Donal sucked in his cheeks and cocked his head. “Mister Bishop did have a wee word before the meeting,” he said, sotto voce. “Says he til me, ‘Donal, I need a hand for til get at your man Doran the night. You and me’s going til get the vote in D
octor O’Reilly’s favour.’ ‘Aye?’ says I. ‘I love a good caper, so I do. You know that, sir, and I’d do anything for Doctor O’Reilly after all he’s done for me and mine. Ask away, sir.’ Says Mister Bishop, ‘After Doran’s had his say, and he’ll be supporting demolition of Number One, you yell out you want til know why he’s picking on our Doctor O’Reilly. That’s all. He’ll rise til the fly and swear he’s not, and then I’ve something he said that’ll half scupper him. He’ll have til deny it.’ I said to Mister Bishop, ‘It’ll be your word against his then. No harm til you, sir, but I don’t see how that’ll help much.’ Mister Bishop laughed. Says he, ‘Will the council doubt his lordship’s word too?’ ‘Bejizzis,’ says I. ‘You’re setting up the ould one-two punch, aren’t you?’ I reckoned they must have had something cooked up between them. Anyroad, a wink’s as good as a nod til a blind alley. ‘I’m your man,’ says I, and between the three of us, we put Doran back in his box, so we did.”
Barry chuckled. “And nailed the lid shut. Thanks for telling me, Donal. It’ll go no farther.” It wouldn’t be Ballybucklebo if Donal Donnelly wasn’t wrapped up in some scheme or other. Barry turned and surveyed the big room. Kitty and Sue were in conversation with Bertie and Flo in the recess of the bow window. New curtains were bunched with ties at their middles to tethers on the walls.
Ronald Fitzpatrick, with a glass of Bass ale, and Alice Moloney, holding a Cantrell and Cochrane brown lemonade, stood deep in conversation nearby. He seemed to be hanging on her every word. “And you actually met Mahatma Gandhi? In person? How positively intriguing. You must tell me all about it. I’m fascinated by the Orient. I grew up in China.”

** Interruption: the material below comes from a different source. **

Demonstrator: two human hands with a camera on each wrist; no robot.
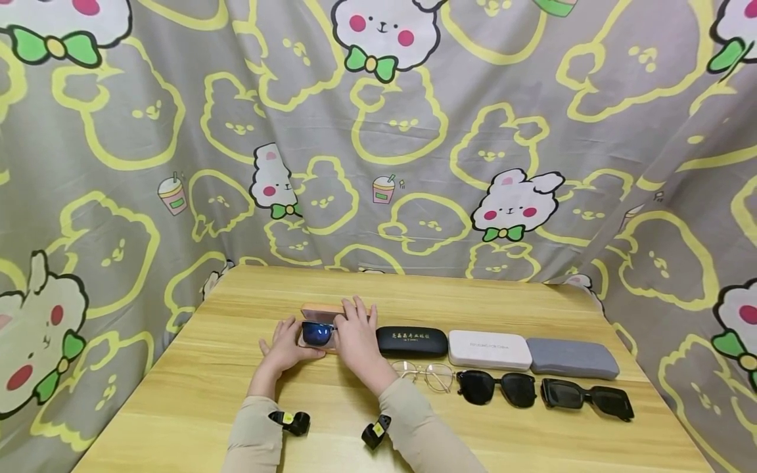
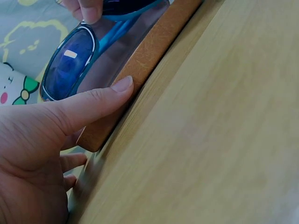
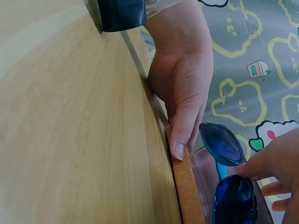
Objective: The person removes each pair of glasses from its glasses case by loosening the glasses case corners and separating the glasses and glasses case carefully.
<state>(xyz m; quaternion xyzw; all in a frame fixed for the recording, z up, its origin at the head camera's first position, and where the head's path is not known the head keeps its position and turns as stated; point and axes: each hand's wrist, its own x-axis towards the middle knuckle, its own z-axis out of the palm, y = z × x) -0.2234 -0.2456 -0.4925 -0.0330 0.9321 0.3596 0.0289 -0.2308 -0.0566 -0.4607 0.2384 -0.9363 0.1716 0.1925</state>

“Hello, Barry,” Lars said. “Dry sherry and a whiskey water please, Donal.”
“Lars. Myrna.” Barry’s eyes widened. Myrna, whom he had always taken for a bit of a blue stocking, had had her hair done: short, curling under her chin with a parting on the left and a fringe diagonally across her forehead. She wore a lilac pantsuit with a hint of cleavage between wide lapels and slim trousers over flat heels. Elegant yet sexy. Lars, Barry noticed, was hovering protectively over her and smiling frequently.